## TASK PROMPT:
The required answer is an exact copy of the records below, without pictures.

## SOURCE DATA:
== == ==

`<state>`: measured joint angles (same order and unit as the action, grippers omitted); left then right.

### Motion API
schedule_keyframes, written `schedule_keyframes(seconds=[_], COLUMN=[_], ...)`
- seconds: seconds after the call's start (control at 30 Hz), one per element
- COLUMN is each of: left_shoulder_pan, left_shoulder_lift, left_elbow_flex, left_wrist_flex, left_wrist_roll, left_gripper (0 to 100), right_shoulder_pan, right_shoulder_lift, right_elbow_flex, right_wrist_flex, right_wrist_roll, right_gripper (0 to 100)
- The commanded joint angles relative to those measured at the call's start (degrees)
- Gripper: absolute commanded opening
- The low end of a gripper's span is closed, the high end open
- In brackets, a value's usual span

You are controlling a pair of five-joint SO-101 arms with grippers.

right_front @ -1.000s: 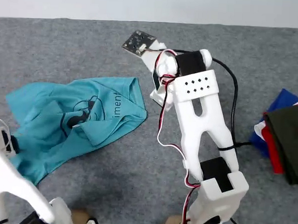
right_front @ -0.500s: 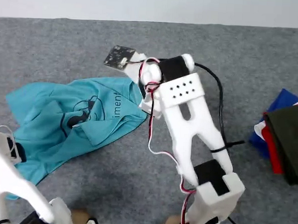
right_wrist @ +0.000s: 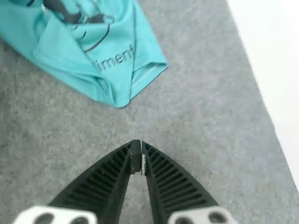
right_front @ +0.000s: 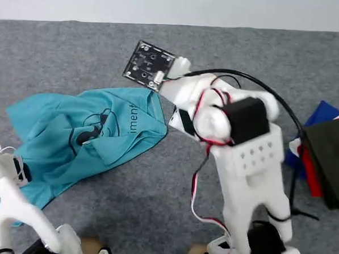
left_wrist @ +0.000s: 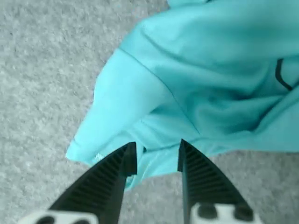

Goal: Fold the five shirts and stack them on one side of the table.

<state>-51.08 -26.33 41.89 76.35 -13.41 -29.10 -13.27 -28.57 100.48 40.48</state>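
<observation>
A grey-carpeted table (right_front: 77,48) carries a crumpled teal shirt (right_front: 84,134) spread over its left half, one hem trailing toward the near-left corner and a bunched corner pointing at the middle. Open carpet runs along the far edge and across the near middle. At the right edge sits a stack of folded shirts (right_front: 327,163), dark on top with red, white and blue beneath. The right arm (right_front: 247,165) rises from the near edge between shirt and stack. Its right gripper (right_wrist: 136,156) hangs over bare carpet just beside the shirt's bunched corner, jaws pressed together and holding nothing. The left gripper (left_wrist: 156,154) stands with jaws parted over the shirt's hem near the left edge; whether they touch the cloth is unclear
</observation>
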Motion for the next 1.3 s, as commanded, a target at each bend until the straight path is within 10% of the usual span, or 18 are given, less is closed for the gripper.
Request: schedule_keyframes(seconds=[0.0,1.27], left_shoulder_pan=[0.4,7.8], left_shoulder_lift=[-1.2,-1.1], left_elbow_flex=[0.4,2.2], left_wrist_flex=[-3.8,-9.7], left_wrist_roll=[0.6,4.7], left_gripper=[15,15], right_shoulder_pan=[0.6,-4.6], right_shoulder_lift=[-4.0,-5.6], right_elbow_flex=[-0.5,6.8], right_wrist_flex=[1.7,0.0], right_wrist_roll=[-1.9,-3.0], right_gripper=[1.0,13.6])
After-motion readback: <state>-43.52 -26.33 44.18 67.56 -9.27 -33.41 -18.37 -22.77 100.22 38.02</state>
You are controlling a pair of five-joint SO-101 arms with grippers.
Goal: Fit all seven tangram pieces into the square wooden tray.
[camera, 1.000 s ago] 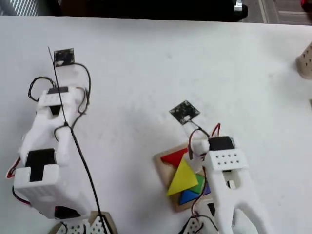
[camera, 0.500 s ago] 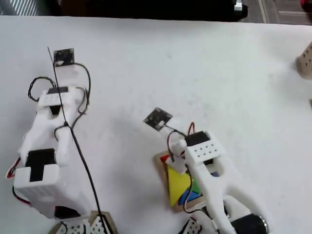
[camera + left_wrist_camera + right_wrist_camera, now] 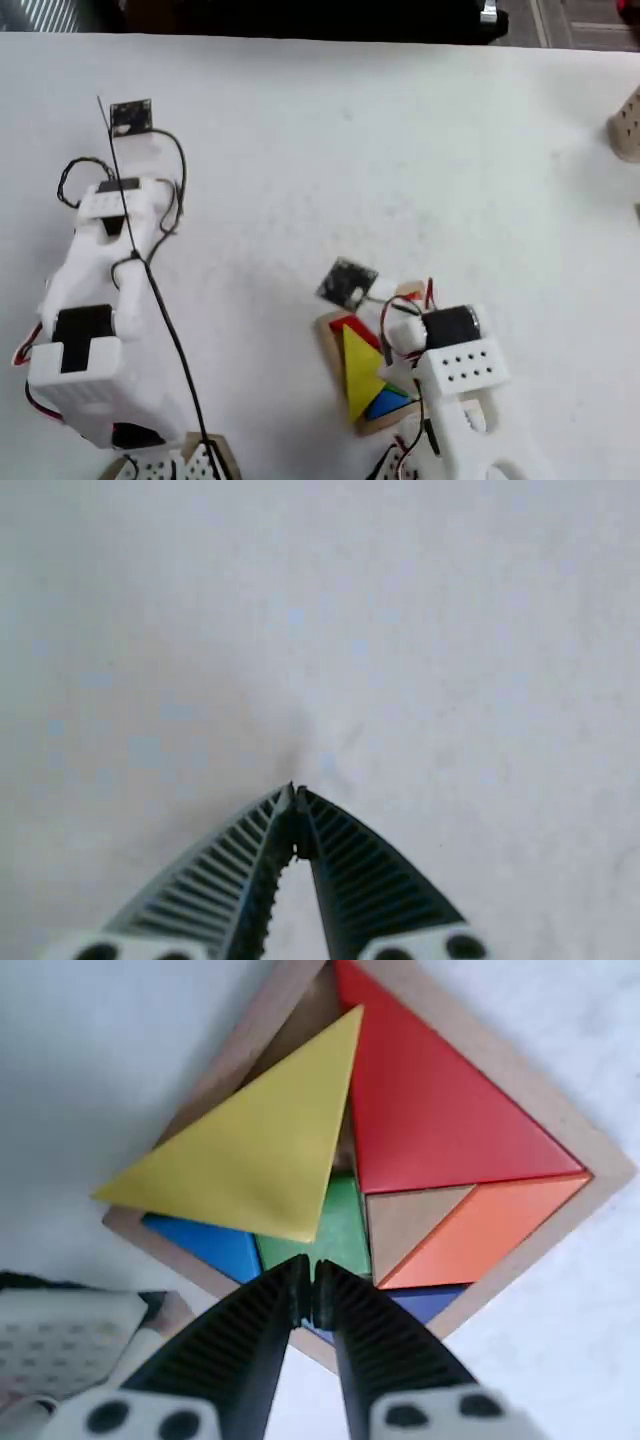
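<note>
Tray: square wooden tray [image 3: 327, 345] on the white table [image 3: 400, 130], at the near edge, right of centre, turned corner-on under the right arm [image 3: 455, 370].
Pieces seated: big red triangle [image 3: 440, 1110], orange piece [image 3: 490, 1225], small tan triangle [image 3: 408, 1215], green piece [image 3: 335, 1230] and blue piece [image 3: 205, 1245] lie flat inside the rim. A strip of darker blue [image 3: 430, 1302] sits by the near rim.
Yellow triangle [image 3: 250, 1150]: not seated. It lies skewed over the green and blue pieces, one corner out at the rim, with bare tray floor showing beside it.
Right gripper [image 3: 309, 1272]: clenched, holding nothing, tips together above the near edge of the tray by the green piece.
Left gripper [image 3: 296, 798]: clenched and empty, over bare table.
Left arm [image 3: 100, 300]: at the left side of the table, well apart from the tray.
</note>
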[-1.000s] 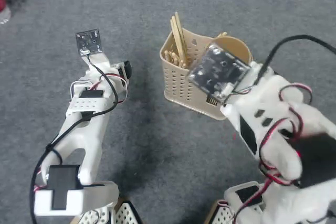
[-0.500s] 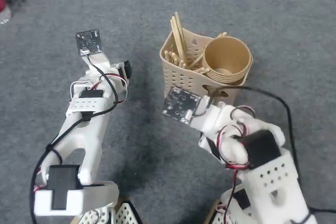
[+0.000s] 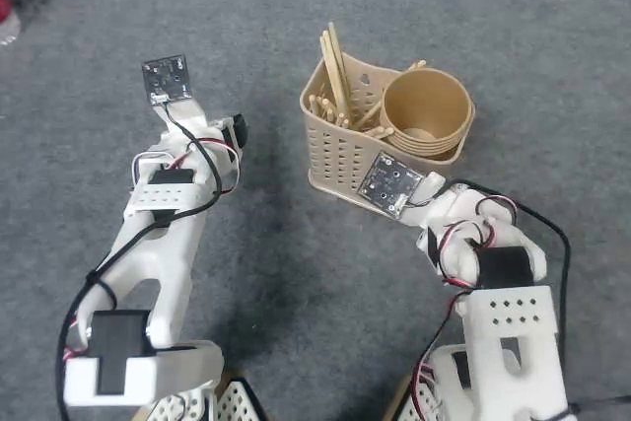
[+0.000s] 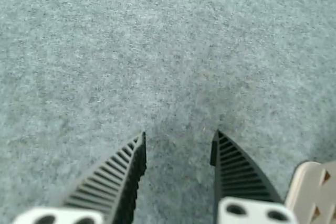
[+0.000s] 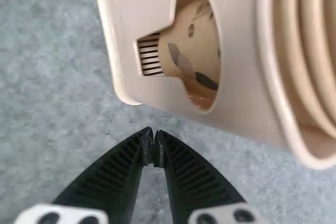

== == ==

## EXERCISE OUTPUT:
`<state>`: measured joint angles (same order and unit as the action, grippers omitted); left then right.

### Motion API
schedule_keyframes, written `schedule_keyframes(seconds=[_], COLUMN=[_], ...)`
- seconds: seconds after the call's start (control at 30 Hz), one per element
- COLUMN is each of: left_shoulder_pan, left_shoulder_lift, left_elbow_flex, left_wrist_flex, left_wrist_roll, left_gripper (0 to 100), right_shoulder_pan, right_shoulder_lift, right_elbow_flex, right_wrist_flex, right_wrist_roll, right_gripper (0 to 100)
- The commanded joint angles relative to those measured at the call's start (degrees)
- Gripper: absolute commanded opening
- The low end of a gripper's span is closed, the high end open
- In brackets, a value's usual span

You are controlling a pair of five-joint SO-101 arms with grippers.

right_front @ -1.000s: 
right_front @ -0.500s: 
right_wrist @ +0.000s: 
right_front @ +0.000s: 
left_wrist @ +0.000s: 

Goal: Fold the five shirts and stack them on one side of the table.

<state>-51.08 -26.33 41.89 76.35 -13.41 -29.10 -13.27 -28.57 100.48 40.48</state>
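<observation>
A grey-carpeted table (right_front: 77,48) carries a crumpled teal shirt (right_front: 84,134) spread over its left half, one hem trailing toward the near-left corner and a bunched corner pointing at the middle. Open carpet runs along the far edge and across the near middle. At the right edge sits a stack of folded shirts (right_front: 327,163), dark on top with red, white and blue beneath. The right arm (right_front: 247,165) rises from the near edge between shirt and stack. Its right gripper (right_wrist: 136,156) hangs over bare carpet just beside the shirt's bunched corner, jaws pressed together and holding nothing. The left gripper (left_wrist: 156,154) stands with jaws parted over the shirt's hem near the left edge; whether they touch the cloth is unclear
</observation>
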Motion for the next 1.3 s, as commanded, a target at each bend until the straight path is within 10% of the usual span, or 18 are given, less is closed for the gripper.
Request: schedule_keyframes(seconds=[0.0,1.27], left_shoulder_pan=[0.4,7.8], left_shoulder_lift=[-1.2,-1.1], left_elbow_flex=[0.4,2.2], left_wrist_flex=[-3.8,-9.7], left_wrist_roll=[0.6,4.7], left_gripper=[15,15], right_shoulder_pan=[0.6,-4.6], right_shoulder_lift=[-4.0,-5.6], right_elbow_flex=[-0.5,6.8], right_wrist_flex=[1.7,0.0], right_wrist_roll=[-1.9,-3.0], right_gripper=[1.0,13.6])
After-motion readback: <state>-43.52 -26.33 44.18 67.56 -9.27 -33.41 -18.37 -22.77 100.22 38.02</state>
You are controlling a pair of five-joint SO-101 arms with grippers.
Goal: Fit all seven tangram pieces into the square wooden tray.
[camera, 1.000 s ago] 
[camera, 0.500 s ago] 
[camera + left_wrist_camera + right_wrist_camera, now] 
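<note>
Tray: square wooden tray [image 3: 327, 345] on the white table [image 3: 400, 130], at the near edge, right of centre, turned corner-on under the right arm [image 3: 455, 370].
Pieces seated: big red triangle [image 3: 440, 1110], orange piece [image 3: 490, 1225], small tan triangle [image 3: 408, 1215], green piece [image 3: 335, 1230] and blue piece [image 3: 205, 1245] lie flat inside the rim. A strip of darker blue [image 3: 430, 1302] sits by the near rim.
Yellow triangle [image 3: 250, 1150]: not seated. It lies skewed over the green and blue pieces, one corner out at the rim, with bare tray floor showing beside it.
Right gripper [image 3: 309, 1272]: clenched, holding nothing, tips together above the near edge of the tray by the green piece.
Left gripper [image 3: 296, 798]: clenched and empty, over bare table.
Left arm [image 3: 100, 300]: at the left side of the table, well apart from the tray.
</note>
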[-1.000s] 
[-0.500s] 
[+0.000s] 
[+0.000s] 
[+0.000s] 

The exercise requires nothing more than what has been given.